En síntesis: 7 senadores y 36 diputados no cumplirían los requisitos mínimos para desempeñar un cargo administrativo junior en el propio Estado.

Otro dato relevante: en nuestro Parlamento, cuya función principal es legislar, sólo 8 de 30 senadores y 15 de 99 diputados son abogados, pese a que su trabajo cotidiano gira en torno a la elaboración de normas.

El gabinete ministerial, donde se impondría formación superior acorde al área específica de cada cartera, tampoco presenta un panorama alentador.

Según El Observador, más de la mitad de los ministros no completó una carrera universitaria. Además, varios perfiles profesionales parecen poco vinculados al área que les toca dirigir: un canciller periodista, una ministra de Defensa cantante de tango, una ministra de Obras Públicas asistente social, un ministro de Trabajo tornero y una ministra de Vivienda cuya formación se limita a haber “cursado estudios de sociología”, sin precisar titulación.

Con un Parlamento y un Gabinete así conformados, ¿qué podría salir mal?

Si el Estado fuera una empresa y usted su dueño, ¿contrataría gerentes sin formación mínima para conducir áreas estratégicas? ¿Dejaría la planificación, la política exterior o la seguridad pública en manos de personas sin preparación específica?

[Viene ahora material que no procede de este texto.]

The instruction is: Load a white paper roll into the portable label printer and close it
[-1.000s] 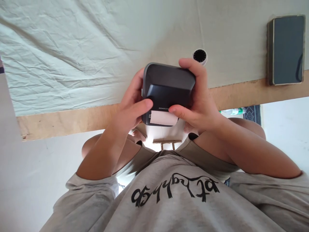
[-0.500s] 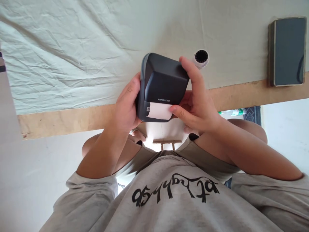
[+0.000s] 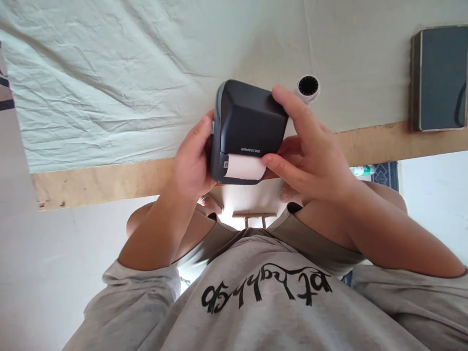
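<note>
A dark label printer (image 3: pixel 254 122) marked NIIMBOT is held up near the table's front edge, slightly tilted. A strip of white label paper (image 3: pixel 244 166) sticks out of its slot. My left hand (image 3: pixel 193 161) is closed around the printer's left side, its thumb near a small pale green tab (image 3: pixel 212 127). My right hand (image 3: pixel 310 146) grips the right side. Its index fingertip rests at the upper right corner, and the thumb tip lies at the upper right edge of the paper. The fingers behind the printer are partly hidden.
Behind my right hand stands a small white round object (image 3: pixel 309 87) with a black face. A dark flat box-like thing with a shiny top (image 3: pixel 442 78) lies at the far right. Wrinkled pale cloth (image 3: pixel 109 87) covers the table, leaving its wooden edge (image 3: pixel 91 183) bare. A bottle (image 3: pixel 363 170) shows below.
My right thumb has slid off the paper's face to its upper right edge, and that hand has shifted slightly right. The left thumb has moved a little, showing the pale green tab.
</note>
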Demonstrator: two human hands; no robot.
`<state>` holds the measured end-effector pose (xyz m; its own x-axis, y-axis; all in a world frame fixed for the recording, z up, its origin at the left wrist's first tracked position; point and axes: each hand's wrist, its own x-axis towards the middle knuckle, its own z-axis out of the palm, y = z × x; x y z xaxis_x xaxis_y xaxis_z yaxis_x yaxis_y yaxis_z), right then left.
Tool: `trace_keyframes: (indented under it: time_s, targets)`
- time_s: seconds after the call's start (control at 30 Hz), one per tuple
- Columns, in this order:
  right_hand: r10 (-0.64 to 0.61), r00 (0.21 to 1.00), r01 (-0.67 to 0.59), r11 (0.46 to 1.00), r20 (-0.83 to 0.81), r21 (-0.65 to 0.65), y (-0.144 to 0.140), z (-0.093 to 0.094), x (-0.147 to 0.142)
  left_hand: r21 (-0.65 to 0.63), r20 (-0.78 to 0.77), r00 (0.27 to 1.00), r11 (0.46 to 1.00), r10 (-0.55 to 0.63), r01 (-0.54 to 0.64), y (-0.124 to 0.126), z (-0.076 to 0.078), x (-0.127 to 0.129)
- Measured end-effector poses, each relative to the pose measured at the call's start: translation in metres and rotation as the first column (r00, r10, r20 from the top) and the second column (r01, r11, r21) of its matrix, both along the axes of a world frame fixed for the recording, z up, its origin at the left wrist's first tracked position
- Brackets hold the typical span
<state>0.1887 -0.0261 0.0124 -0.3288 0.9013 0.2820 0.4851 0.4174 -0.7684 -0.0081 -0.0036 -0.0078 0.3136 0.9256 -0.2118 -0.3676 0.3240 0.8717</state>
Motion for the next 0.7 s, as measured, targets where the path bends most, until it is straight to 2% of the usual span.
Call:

La democracia uruguaya, sólida en muchos aspectos, arrastra una debilidad estructural: permite que cargos de altísima responsabilidad carezcan de requisitos básicos de idoneidad profesional. La igualdad de oportunidades no debería ser incompatible con la exigencia de un estándar mínimo para quienes toman decisiones que afectan a toda la sociedad.

Va siendo hora de discutir y legislar estándares educativos y profesionales para el acceso a los cargos de gobierno. No se trata de restringir la democracia, sino de fortalecerla.